▶ [TASK DESCRIPTION]: With the records below as input, work out how many lines include the word "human". Give only the number.

==========

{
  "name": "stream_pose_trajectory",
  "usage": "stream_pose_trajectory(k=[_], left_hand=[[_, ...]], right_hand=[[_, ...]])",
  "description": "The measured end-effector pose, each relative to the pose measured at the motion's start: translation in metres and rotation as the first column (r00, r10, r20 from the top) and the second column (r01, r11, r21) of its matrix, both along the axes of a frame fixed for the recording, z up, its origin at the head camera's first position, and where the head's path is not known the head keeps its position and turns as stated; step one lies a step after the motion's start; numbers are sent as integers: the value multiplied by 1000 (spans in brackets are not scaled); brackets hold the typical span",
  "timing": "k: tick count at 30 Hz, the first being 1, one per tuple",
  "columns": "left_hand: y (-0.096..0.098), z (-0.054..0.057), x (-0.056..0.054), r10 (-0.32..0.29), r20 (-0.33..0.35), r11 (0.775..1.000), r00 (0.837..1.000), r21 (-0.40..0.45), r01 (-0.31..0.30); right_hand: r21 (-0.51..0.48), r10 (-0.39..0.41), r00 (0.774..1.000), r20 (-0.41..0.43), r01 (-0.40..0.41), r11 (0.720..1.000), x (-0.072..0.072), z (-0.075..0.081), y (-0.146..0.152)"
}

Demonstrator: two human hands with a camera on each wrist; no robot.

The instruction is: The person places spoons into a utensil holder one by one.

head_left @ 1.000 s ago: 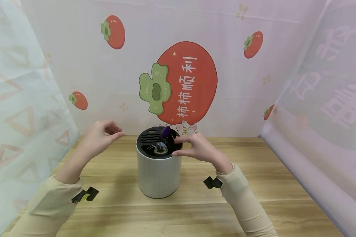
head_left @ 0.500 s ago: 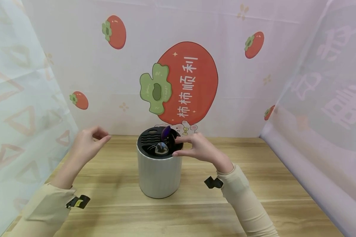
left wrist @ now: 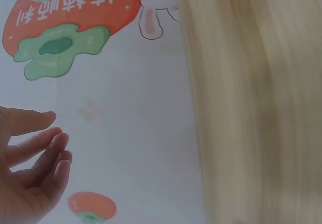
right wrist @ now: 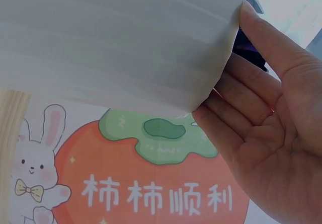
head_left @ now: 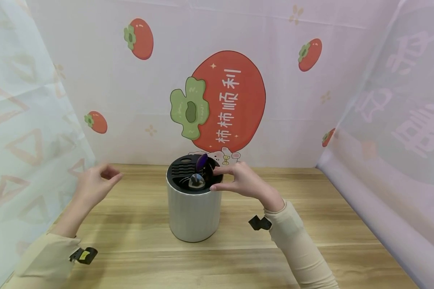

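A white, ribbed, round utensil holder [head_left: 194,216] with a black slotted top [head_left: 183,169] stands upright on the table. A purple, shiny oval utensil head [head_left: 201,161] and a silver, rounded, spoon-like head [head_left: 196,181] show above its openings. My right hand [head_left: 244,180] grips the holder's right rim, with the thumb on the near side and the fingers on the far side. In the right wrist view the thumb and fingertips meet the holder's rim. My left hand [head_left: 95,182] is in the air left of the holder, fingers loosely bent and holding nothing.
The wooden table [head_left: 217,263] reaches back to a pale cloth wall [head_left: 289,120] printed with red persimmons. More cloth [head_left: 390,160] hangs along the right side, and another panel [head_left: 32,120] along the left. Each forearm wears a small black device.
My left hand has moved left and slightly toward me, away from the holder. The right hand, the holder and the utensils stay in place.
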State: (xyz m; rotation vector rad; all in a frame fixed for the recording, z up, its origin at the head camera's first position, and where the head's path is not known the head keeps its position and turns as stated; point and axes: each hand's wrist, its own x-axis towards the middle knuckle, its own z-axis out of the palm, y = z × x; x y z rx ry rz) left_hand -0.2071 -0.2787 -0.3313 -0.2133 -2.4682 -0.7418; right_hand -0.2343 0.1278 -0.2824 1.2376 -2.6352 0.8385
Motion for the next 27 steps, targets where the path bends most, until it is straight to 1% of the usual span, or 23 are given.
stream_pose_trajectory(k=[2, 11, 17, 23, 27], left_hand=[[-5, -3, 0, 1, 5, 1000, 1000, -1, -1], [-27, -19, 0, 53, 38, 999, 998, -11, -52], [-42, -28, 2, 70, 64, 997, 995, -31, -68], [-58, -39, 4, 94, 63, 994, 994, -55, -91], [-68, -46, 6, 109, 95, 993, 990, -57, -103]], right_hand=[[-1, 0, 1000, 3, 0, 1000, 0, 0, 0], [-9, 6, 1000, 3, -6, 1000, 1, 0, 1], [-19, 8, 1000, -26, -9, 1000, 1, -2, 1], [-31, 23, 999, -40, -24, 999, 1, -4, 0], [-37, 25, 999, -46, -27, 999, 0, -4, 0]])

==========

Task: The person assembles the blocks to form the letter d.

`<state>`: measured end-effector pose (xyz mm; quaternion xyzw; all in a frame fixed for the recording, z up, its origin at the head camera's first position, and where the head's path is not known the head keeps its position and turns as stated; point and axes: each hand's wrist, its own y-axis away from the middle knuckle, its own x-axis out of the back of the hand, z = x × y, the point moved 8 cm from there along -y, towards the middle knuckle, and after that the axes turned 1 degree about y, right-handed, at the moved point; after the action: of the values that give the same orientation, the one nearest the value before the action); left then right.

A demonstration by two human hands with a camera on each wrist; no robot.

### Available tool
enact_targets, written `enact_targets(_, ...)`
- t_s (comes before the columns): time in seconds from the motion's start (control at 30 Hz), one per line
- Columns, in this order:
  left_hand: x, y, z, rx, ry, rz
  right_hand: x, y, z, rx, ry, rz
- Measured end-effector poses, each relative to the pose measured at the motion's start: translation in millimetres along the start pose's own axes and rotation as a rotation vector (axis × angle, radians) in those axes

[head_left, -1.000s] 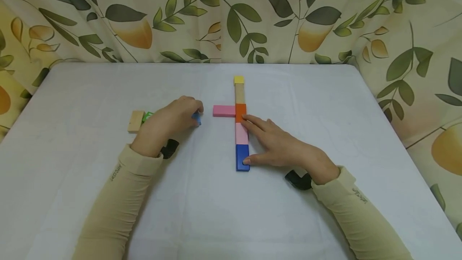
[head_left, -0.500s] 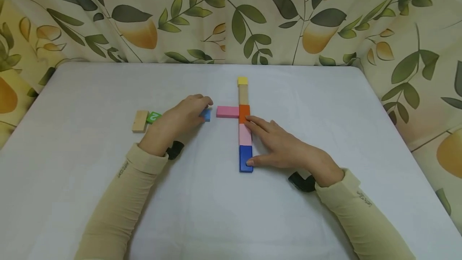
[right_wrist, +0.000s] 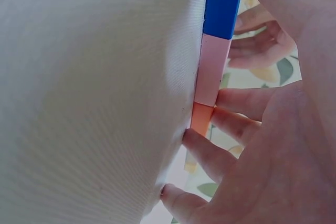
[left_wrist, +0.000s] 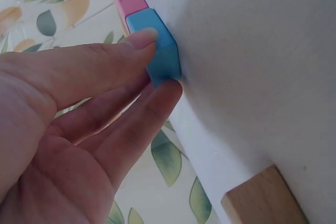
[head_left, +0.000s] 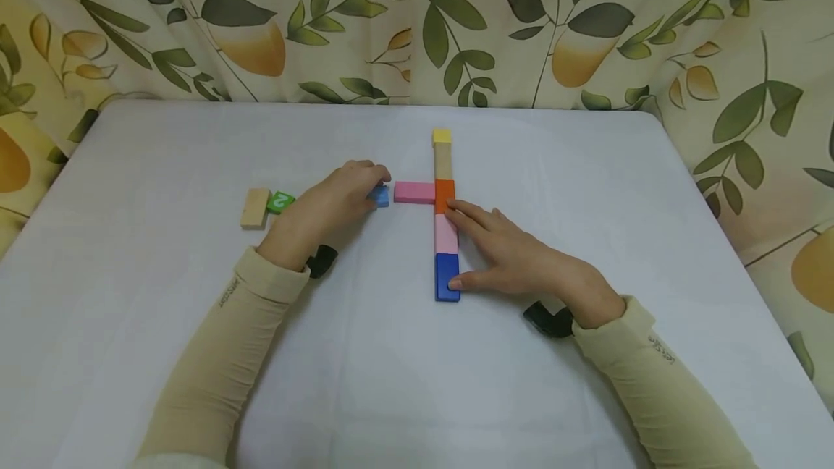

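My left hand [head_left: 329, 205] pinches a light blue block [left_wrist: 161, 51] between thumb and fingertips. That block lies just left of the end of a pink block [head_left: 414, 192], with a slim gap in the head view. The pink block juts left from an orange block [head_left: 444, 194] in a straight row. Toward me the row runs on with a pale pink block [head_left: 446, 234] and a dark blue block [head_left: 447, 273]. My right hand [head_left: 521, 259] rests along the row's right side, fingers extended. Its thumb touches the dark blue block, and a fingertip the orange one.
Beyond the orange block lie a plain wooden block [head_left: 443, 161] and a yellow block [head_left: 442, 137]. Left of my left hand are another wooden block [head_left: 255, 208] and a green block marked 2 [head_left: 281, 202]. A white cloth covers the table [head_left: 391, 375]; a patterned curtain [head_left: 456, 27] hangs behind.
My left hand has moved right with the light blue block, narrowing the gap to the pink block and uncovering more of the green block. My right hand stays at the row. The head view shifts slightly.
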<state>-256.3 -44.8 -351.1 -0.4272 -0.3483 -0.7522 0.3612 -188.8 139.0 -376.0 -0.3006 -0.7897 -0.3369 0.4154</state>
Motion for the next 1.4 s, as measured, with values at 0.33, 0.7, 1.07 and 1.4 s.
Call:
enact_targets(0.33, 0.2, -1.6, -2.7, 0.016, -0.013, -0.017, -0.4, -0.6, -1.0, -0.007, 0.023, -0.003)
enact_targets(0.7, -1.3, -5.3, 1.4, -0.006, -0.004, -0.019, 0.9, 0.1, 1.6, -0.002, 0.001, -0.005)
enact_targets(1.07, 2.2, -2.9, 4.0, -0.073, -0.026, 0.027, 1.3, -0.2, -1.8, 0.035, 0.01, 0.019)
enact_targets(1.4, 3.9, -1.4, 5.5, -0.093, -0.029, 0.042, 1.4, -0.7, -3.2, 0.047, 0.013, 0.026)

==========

▶ [RESPONSE]: 2